# ASSIGNMENT
Begin at the top of the following data. Copy each line exactly until you have copied the line containing "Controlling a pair".

INFORMATION SUPPLIED: Begin

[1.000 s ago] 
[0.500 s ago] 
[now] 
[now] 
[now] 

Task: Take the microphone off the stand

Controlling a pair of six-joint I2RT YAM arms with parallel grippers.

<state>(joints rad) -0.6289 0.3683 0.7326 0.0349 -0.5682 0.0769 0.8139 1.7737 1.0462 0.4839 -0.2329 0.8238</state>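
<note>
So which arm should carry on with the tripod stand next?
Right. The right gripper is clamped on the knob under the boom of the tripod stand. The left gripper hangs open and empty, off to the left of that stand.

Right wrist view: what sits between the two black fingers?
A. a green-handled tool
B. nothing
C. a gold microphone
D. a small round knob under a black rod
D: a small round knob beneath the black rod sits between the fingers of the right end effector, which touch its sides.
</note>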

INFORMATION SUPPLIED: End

# ANSWER FOR THE TASK
[1.000 s ago] 
[0.500 s ago] 
[now] 
[now] 
[now] 

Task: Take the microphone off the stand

Controlling a pair of six-joint I2RT YAM arms with parallel grippers.

Work on this exercise is done.